Estantes lado interno da área do meliponário recanto das abelhas.

Essa imagem mostra uma divisão de colônia de abelhas sem ferrão da espécie Mandaçaia (Melipona quadrifasciata), realizada em uma caixa racional de madeira — um método comum na meliponicultura para multiplicar enxames e fortalecer o meliponário.

🔍 Detalhes observados:

  • Trata-se claramente de uma divisão recente, pois o ninho ainda está em fase de estruturação. As abelhas estão reconstruindo e organizando os potes e o invólucro.
  • No centro, nota-se o início da área de cria, com discos sendo formados e operárias cuidando das larvas.
  • Nas laterais e na parte superior, há potes de mel e pólen (as estruturas arredondadas e mais claras), que servem como reserva alimentar — essencial para o fortalecimento do novo enxame.
  • A atividade intensa das operárias indica que a colônia está se adaptando bem à nova caixa e estabilizando o microclima interno.
  • O recipiente plástico com palitos colocado na caixa auxilia na alimentação artificial ou na manutenção da colônia, um suporte comum após a divisão para ajudar as abelhas no período de adaptação.

🌼 Conclusão:
A imagem retrata uma
divisão saudável e bem-sucedida de mandaçaias, em pleno processo de organização interna e fortalecimento das estruturas vitais (cria, mel e pólen). Com o manejo adequado, esse núcleo tende a se desenvolver rapidamente, tornando-se uma nova colônia produtiva.

Essa imagem mostra uma melgueira de abelhas sem ferrão da espécie Jataí (Tetragonisca angustula), instalada em uma caixa racional de madeira, típica da meliponicultura.

🔍 Análise detalhada:

  • Estrutura observada:
    A melgueira está
    totalmente ocupada pelos potes de mel, pequenas estruturas arredondadas e translúcidas, construídas com cerume (mistura de cera e própolis).
    O conteúdo dourado e brilhante dentro dos potes indica
    mel maduro e bem armazenado, pronto para ser colhido.
    Esses potes são menores e mais numerosos do que os da mandaçaia, o que é característico da espécie Jataí, que forma
    estruturas compactas e delicadas.
  • Estado do enxame:
    A colônia aparenta estar
    forte e em plena produção, com os potes bem preenchidos e dispostos de maneira organizada, sem sinais de fungos, umidade excessiva ou material degradado.
    Essa uniformidade sugere um ambiente
    saudável e equilibrado, com boa ventilação e temperatura controlada pelas próprias abelhas.
  • Função da estrutura:
    Essa parte da caixa — a
    melgueira — é o módulo destinado ao armazenamento de mel, separado da área de cria (que fica na caixa inferior).
    Isso facilita o
    manejo e a extração do mel sem interferir na área onde as abelhas cuidam das larvas e da rainha.
    A presença de tantos potes cheios indica que o
    fluxo de néctar está forte, possivelmente durante um período de florada intensa.

🌺 Conclusão:
A imagem mostra uma
melgueira de Jataí em excelente estado, com abundância de potes de mel bem construídos e cheios, sinal de que a colônia está vigorosa e bem manejada.
Esse é o tipo de formação que demonstra
sucesso na adaptação e produtividade das abelhas, refletindo um trabalho cuidadoso do meliponicultor e um ambiente natural favorável à coleta de néctar.
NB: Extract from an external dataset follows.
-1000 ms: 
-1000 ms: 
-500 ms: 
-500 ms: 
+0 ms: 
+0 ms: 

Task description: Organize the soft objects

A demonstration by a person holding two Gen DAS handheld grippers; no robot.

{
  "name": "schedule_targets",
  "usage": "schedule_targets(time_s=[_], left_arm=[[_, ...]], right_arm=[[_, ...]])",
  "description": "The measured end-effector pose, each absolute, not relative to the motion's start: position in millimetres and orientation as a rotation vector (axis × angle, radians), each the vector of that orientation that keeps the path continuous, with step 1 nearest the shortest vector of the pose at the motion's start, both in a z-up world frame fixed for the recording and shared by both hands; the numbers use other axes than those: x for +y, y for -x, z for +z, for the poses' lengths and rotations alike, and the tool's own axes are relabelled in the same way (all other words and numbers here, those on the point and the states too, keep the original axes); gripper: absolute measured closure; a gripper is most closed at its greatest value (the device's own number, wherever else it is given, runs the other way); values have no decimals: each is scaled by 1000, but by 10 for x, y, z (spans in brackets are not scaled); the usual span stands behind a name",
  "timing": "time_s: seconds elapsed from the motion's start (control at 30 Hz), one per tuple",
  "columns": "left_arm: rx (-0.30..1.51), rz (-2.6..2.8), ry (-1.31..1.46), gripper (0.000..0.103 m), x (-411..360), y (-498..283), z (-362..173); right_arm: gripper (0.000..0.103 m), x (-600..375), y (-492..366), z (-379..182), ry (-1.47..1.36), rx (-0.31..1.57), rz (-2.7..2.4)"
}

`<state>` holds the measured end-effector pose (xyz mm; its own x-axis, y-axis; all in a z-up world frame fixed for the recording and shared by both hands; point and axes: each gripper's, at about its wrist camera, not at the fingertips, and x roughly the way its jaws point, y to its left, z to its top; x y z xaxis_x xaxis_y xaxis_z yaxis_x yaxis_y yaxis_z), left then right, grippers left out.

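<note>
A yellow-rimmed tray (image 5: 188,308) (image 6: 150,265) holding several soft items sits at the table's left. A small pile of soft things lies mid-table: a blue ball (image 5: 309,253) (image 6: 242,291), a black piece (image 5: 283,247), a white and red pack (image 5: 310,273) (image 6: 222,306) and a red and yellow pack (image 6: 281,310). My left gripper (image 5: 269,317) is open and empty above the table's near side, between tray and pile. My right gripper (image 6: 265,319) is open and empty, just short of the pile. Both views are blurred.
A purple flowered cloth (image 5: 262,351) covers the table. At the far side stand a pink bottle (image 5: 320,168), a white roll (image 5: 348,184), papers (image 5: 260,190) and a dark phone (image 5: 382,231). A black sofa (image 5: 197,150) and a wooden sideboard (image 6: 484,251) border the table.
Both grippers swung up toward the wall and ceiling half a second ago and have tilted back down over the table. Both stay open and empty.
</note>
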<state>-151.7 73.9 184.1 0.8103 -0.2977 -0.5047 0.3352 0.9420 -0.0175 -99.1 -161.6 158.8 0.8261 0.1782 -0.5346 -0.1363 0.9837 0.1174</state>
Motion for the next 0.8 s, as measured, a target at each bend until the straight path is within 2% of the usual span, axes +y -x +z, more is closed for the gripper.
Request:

Essa imagem mostra um meliponário urbano de abelhas sem ferrão da espécie Melipona scutellaris, conhecida como Uruçu Nordestina, uma das espécies mais importantes e produtivas do Nordeste.

Podemos ver três caixas racionais de madeira empilhadas, instaladas em local protegido, ventilado e com boa iluminação — condições ideais para o desenvolvimento saudável das colônias. As caixas estão bem vedadas e identificadas, seguindo o manejo racional da meliponicultura.

Na frente das colmeias, há intensa movimentação de abelhas, indicando colônias fortes e ativas, possivelmente em período de florada ou de voo de orientação.

O ambiente ao redor, com plantas e sombra natural, favorece o microclima e auxilia na coleta de néctar e pólen.
Essa imagem representa um exemplo claro de
meliponicultura sustentável, integrando conservação ambiental e produção de mel da Uruçu Nordestina, uma espécie símbolo da biodiversidade do Nordeste.

🐝 Divisão de Colônias de Abelhas Mandaçaia (Melipona mandacaia): Multiplicando a Vida no Meliponário

A divisão de colônias de abelhas sem ferrão, especialmente a Mandaçaia (Melipona mandacaia), é uma das práticas mais importantes na meliponicultura, permitindo o aumento do número de enxames e a expansão do meliponário. A Mandaçaia é uma abelha de grande porte, dócil e que constrói seus ninhos com uma organização notável.

🗓️ Época Ideal e Condição da Colmeia

A melhor época para realizar a divisão é geralmente durante a primavera e o verão (agosto a dezembro no Brasil), quando há maior oferta de néctar e pólen (florada) e maior presença de machos (zangões) na natureza, essenciais para o acasalamento da nova rainha.

Para o sucesso da divisão, a colônia-mãe deve estar forte e populosa, com boas reservas de alimento (mel e pólen) e um grande volume de favos de cria, indicando que a rainha está em plena postura.

🛠️ O Método da Divisão por Discos de Cria Madura (Mais Comum)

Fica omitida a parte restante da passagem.